ハリケーン「ベリル」が、現地時間の8日、米国エネルギー産業の中心地を直撃した。
時速128kmの強風と豪雨でテキサス州を襲ったベリルは、今年米国本土に上陸した初めてのハリケーンだ。
ベリルが接近すると、製油設備の約半数が集中しているテキサス州など、メキシコ湾を取り囲んだ地域の港が閉鎖され、製油設備の運転が停止し、被害が続出した。
ファイナンシャルタイムズ(FT)によると、米石油産業の首都と呼ばれるヒューストンのジョン・ウィットモア市長は、「ハリケーンの醜悪な面を体験している」とし、「インフラの多くが大きな困難に直面している」と述べた。
ベリルは米国に上陸すると、カテゴリー1のハリケーンになった。
8日の正午には、テキサス州の住民約270万人が停電に見舞われた。地方当局の発表によれば、木が倒れて2人が亡くなっている。
テキサスは米エネルギー産業の中心地であり、全世界のエネルギーハブとしての役割を果たし、石油市場への影響力が非常に強い。今回ベリルの影響で米製油設備の運転が停止し、国際石油価格は約1%下落した。
UBSのアナリスト、ジオバニ・スタウノボ氏は、「ベリルがテキサス州一部の製油設備に大きな衝撃を与えている」とし、「製油生産が減少している」と述べた。同氏は、製油設備の運転が縮小され、石油需要が縮小したことで、石油価格が下落したと説明した。
米最大の製油企業の一つであるマラソン・ペトロリウム社は、停電によりガルベストン湾に位置する製油所での1日の製油量、63万バレルが停止したと発表した。
また、コンサルティング会社のオイルプライス・インフォメーション・サービスによると、シトゴ・ペトロリアム社(Citgo)は、1日に17万5000バレルを精製するコーパスクリスティ製油所の稼働率を下げた。
港が閉鎖されたことで、米国の石油・ガスの輸出も打撃を受けている。
米国最大のエネルギー輸出港であるコーパスクリスティ港は、7日に稼働を停止した。ヒューストン、ガルベストン、フリーポート、テキサスシティなどの港も稼働が止まっている。
海洋石油設備も同様に稼働に支障が出てきている。メキシコ湾の石油生産、米石油生産の約15%が縮小した。

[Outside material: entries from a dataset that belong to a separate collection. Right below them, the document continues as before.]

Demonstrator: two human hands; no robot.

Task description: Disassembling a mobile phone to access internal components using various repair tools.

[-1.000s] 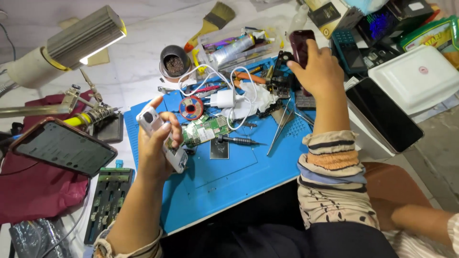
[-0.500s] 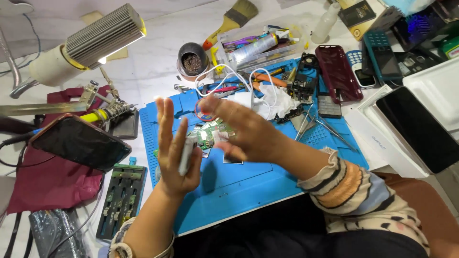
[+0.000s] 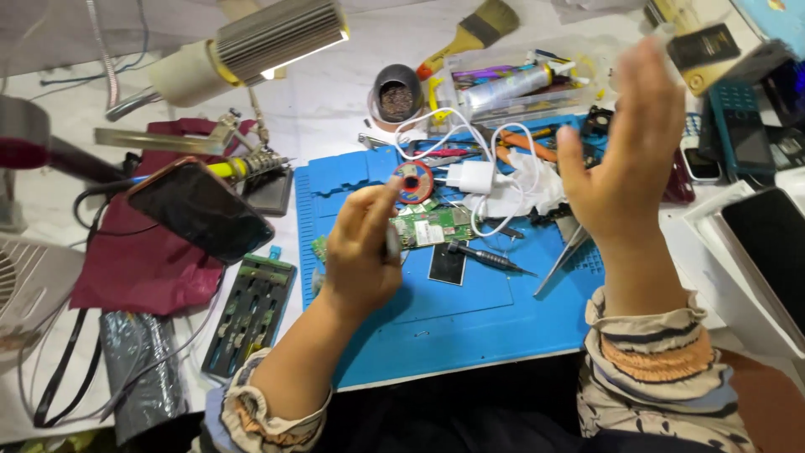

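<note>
My left hand (image 3: 360, 256) hovers over the left part of the blue work mat (image 3: 453, 335), its fingers closed around a slim grey tool (image 3: 392, 243). Just right of it a green circuit board (image 3: 432, 226) lies on the mat, with a small black rectangular part (image 3: 447, 264) and a black screwdriver (image 3: 486, 257) below it. My right hand (image 3: 625, 159) is raised above the mat's right side, palm turned inward, fingers apart and blurred, holding nothing. Metal tweezers (image 3: 558, 268) lie under it.
A red solder spool (image 3: 413, 180), a white charger with cable (image 3: 474, 176) and crumpled tissue crowd the mat's far edge. A lamp (image 3: 277, 38) hangs at top left above a phone on a stand (image 3: 197, 210). A screwdriver set (image 3: 251, 315) lies left; a white box (image 3: 755, 252) sits right.
My right hand put the dark red phone down at the far right, swept over the circuit board, and is now lifted open on the right. My left hand lowered, still gripping the slim tool.
</note>
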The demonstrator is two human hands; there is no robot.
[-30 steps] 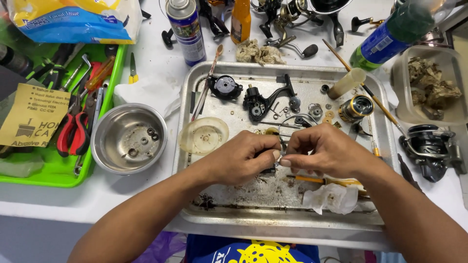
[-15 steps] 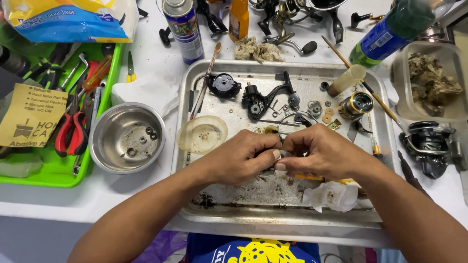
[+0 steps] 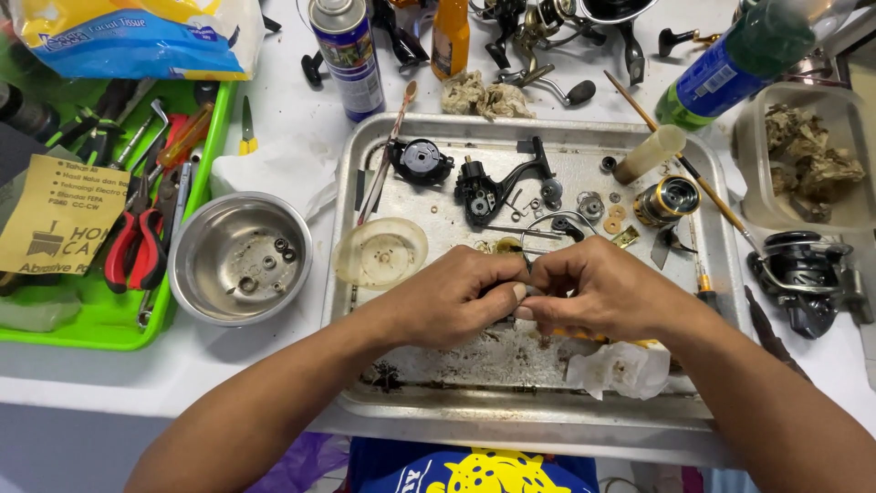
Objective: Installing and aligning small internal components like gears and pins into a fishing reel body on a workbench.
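Observation:
My left hand point(image 3: 452, 297) and my right hand point(image 3: 598, 288) meet over the middle of a metal tray point(image 3: 511, 415). Their fingertips pinch a small metal part point(image 3: 522, 290) between them; most of it is hidden by my fingers. Behind the hands on the tray lie a black reel body point(image 3: 488, 192), a round black cover point(image 3: 420, 162), a gold spool point(image 3: 666, 201), washers and a wire bail. A shallow clear dish point(image 3: 380, 253) sits just left of my left hand. A crumpled tissue point(image 3: 625, 368) lies under my right wrist.
A steel bowl point(image 3: 239, 258) with small parts stands left of the tray. A green tray point(image 3: 100, 319) of pliers and tools lies at far left. Spray can point(image 3: 347, 55), orange bottle point(image 3: 450, 36), green bottle point(image 3: 739, 55), plastic tub point(image 3: 803, 164) and another reel point(image 3: 808, 274) ring the tray.
Both hands stay pinched together on the small part; the fingers have shifted only slightly. The view has drifted a little.

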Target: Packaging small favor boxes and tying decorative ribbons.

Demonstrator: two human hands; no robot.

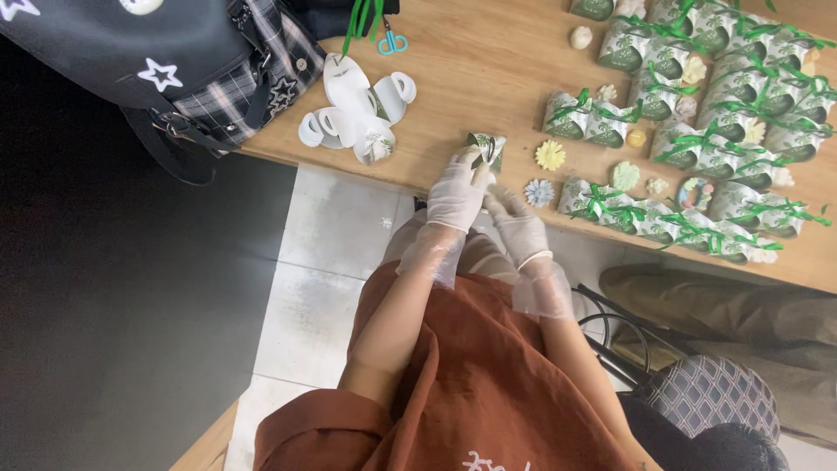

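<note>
Rust-brown shirt fills the bottom centre of the frame, with both forearms running up to the counter edge. Both hands are in thin clear disposable gloves.

Left hand: mid-frame, at the counter's near edge. Fingers are curled closed round the lower end of a small leaf-print gift box, green and white. The box sits directly above the fingertips, upper end sticking out, seemingly resting on the counter edge.

Right hand: just lower right of the left hand, touching or almost touching it. Fingers point up-left toward the box but stop short of it, with the left hand between. Can't tell if they're pinching anything or how far open they are; glove and angle hide it.

Around it:
- Unfolded white box blanks, in a loose pile left of the box, near it but apart.
- Teal-handled scissors and loose green ribbon, top centre.
- Black bag with white stars, upper left, hanging over the counter's corner.
- Finished boxes tied with green ribbon, in rows across the upper right.
- Yellow flower-shaped piece and pale blue flower-shaped piece, just right of the hands.
- Chair with checked cushion, lower right, on the tiled floor.
</note>
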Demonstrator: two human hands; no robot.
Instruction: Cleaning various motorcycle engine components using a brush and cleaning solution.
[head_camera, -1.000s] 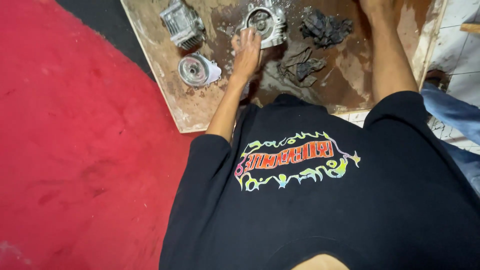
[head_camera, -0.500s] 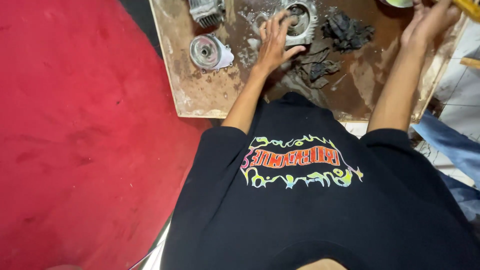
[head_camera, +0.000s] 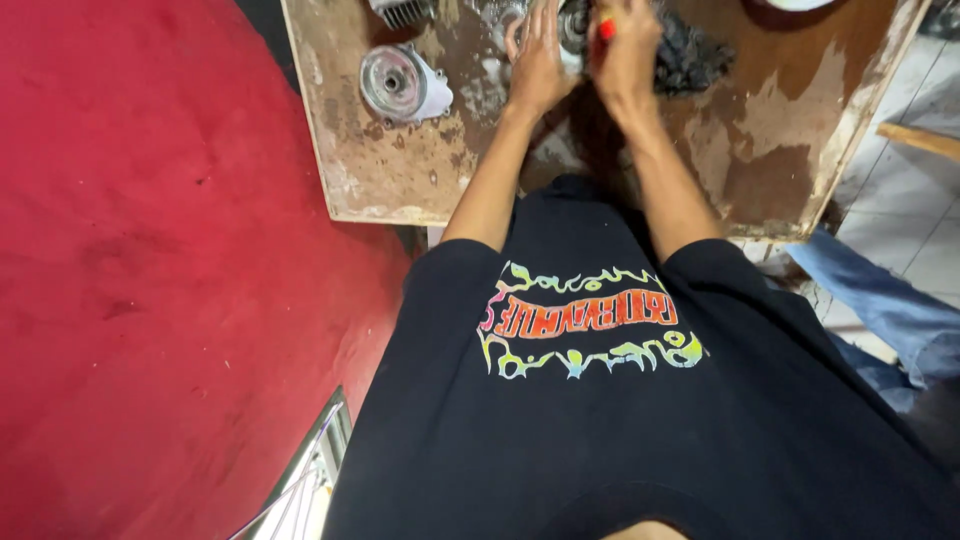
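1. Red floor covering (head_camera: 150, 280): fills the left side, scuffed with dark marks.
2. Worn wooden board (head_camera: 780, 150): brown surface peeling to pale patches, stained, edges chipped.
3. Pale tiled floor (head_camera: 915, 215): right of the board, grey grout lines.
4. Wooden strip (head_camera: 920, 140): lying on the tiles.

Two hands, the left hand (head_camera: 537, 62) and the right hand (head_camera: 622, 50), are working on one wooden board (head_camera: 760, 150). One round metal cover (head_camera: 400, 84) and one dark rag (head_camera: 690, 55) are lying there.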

シェル、BP(ブリティッシュ・ペトロリウム)、シェブロンなどは、最近数日間で台風に備え海洋石油プラントの一部の従業員を撤退させたと発表した。
シェルはペリド・プラットフォームを完全に閉鎖し、すべての従業員を撤退させた。
コンサルティング会社のインバースは、1日に7万8000バレルを生産していたペリド・プラットフォームが正常に稼働を再開するには1週間はかかると予測している。
同日、国際石油価格は下落した。国際石油価格の基準であるブレント原油は、先週末よりもバレルあたり0.79ドル(約128円/0.91%)下落した85.75ドル(約1万3851円)、米国石油価格の基準であるウェスト・テキサス・インターミディエート(WTI)は0.83ドル(約134円/0.99%)下落した82.33ドル(約1万3298円)で取引を終えた。